Data excerpts:
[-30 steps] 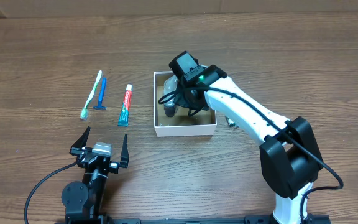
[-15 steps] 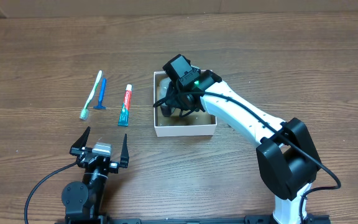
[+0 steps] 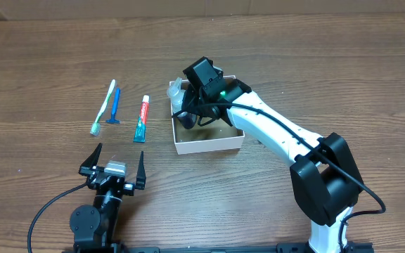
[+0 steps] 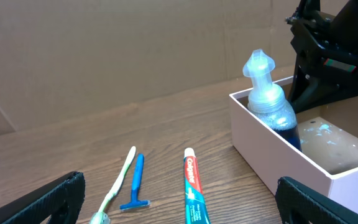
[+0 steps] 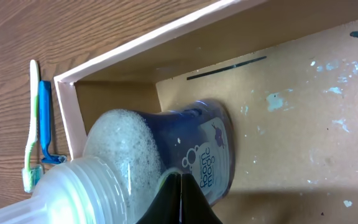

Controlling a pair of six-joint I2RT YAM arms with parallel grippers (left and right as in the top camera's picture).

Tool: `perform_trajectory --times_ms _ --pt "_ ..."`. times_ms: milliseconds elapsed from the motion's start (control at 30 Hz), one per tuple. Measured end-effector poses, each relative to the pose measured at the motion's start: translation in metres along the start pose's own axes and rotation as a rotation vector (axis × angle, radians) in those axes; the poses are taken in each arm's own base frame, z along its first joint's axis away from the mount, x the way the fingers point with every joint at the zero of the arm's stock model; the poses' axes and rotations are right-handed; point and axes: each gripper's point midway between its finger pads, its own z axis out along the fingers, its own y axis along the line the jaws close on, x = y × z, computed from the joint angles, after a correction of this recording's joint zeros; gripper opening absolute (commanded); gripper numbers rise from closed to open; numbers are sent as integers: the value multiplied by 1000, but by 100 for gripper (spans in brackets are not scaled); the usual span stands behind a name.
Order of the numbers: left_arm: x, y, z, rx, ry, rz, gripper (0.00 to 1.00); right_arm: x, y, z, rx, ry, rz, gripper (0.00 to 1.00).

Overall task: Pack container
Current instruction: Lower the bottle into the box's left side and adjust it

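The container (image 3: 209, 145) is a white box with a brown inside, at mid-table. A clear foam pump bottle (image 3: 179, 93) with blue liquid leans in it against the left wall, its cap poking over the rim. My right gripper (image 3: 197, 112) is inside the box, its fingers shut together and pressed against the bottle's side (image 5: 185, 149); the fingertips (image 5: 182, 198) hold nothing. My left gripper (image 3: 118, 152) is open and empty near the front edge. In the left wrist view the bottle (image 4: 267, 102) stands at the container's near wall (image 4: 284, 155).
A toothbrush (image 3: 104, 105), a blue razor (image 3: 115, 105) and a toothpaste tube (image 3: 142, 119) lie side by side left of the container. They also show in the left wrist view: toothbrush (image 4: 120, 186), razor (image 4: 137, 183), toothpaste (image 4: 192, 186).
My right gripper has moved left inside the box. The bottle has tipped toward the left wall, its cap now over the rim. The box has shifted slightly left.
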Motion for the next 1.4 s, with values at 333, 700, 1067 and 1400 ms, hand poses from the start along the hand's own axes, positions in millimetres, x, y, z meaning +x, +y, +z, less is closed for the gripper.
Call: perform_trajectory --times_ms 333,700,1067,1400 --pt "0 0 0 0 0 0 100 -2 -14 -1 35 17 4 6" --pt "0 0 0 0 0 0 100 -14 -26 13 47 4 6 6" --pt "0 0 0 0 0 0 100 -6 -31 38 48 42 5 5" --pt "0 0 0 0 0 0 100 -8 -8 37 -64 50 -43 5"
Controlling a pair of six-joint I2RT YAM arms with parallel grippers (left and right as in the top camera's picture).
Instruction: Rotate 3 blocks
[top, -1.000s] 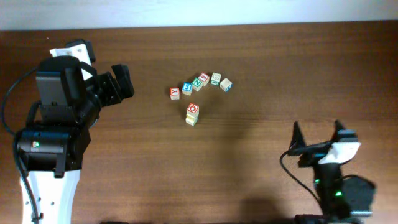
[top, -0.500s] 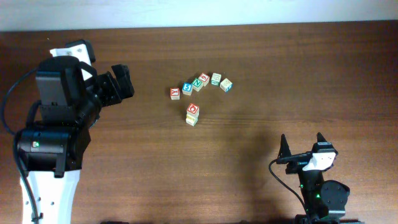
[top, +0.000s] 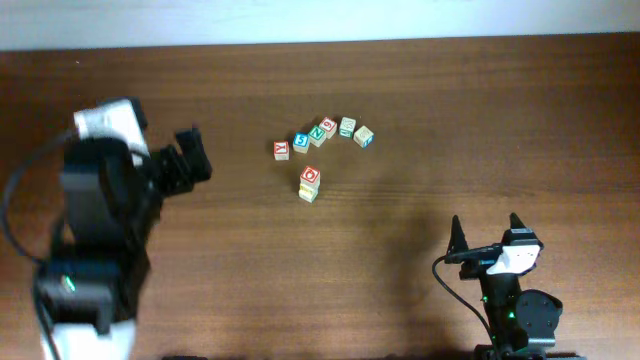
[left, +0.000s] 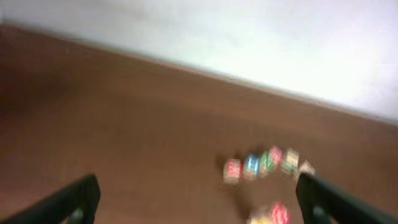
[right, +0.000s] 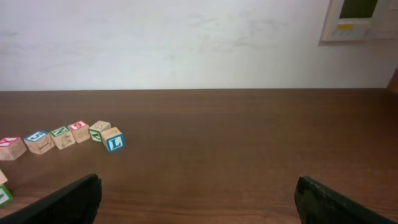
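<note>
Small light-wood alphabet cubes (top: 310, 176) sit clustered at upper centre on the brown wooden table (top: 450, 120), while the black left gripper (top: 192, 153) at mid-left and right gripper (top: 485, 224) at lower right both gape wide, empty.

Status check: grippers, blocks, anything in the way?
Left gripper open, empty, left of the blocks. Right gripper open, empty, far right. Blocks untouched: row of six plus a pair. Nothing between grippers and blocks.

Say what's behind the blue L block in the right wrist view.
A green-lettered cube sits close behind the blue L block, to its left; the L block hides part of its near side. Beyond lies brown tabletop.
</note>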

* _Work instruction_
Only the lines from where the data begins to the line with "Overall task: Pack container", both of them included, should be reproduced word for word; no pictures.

* _Expected output_
[-30 steps] 
[-15 steps] 
[+0 steps] 
[+0 steps] 
[+0 steps] 

Controlling a pair of six-joint I2RT YAM arms with parallel grippers (left and right as in the top camera's picture).

Tool: `perform_trajectory --times_ms _ --pt "_ ..."`. times_ms: milliseconds elapsed from the motion's start (control at 30 Hz), one per tuple. Measured end-effector poses, each relative to the pose measured at the motion's start: translation in metres along the start pose's own axes and rotation as a rotation vector (axis × angle, radians) in those axes; the poses are taken in each arm's own base frame, z along its first joint's axis away from the mount, x the way the fingers point with every joint at the zero of the arm's stock model; the poses' axes and rotations are right-handed; point and axes: each gripper's point midway between its finger pads, its own z axis out along the fingers, its own y axis along the line the jaws close on, x = y × z, computed from the joint angles, after a correction of this recording's joint zeros; gripper opening absolute (commanded); gripper numbers rise from closed to open; numbers are sent as integers: the value multiplied by 1000, but by 100 for gripper (spans in brackets are not scaled); the usual span stands behind a name.
Order of the numbers: left_arm: x, y, z, rx, ry, rz, gripper (0.00 to 1.00); right_arm: x, y, z, rx, ry, rz, gripper (0.00 to 1.00).

Overall task: Pack container

The exercise has been answered, and the work is done.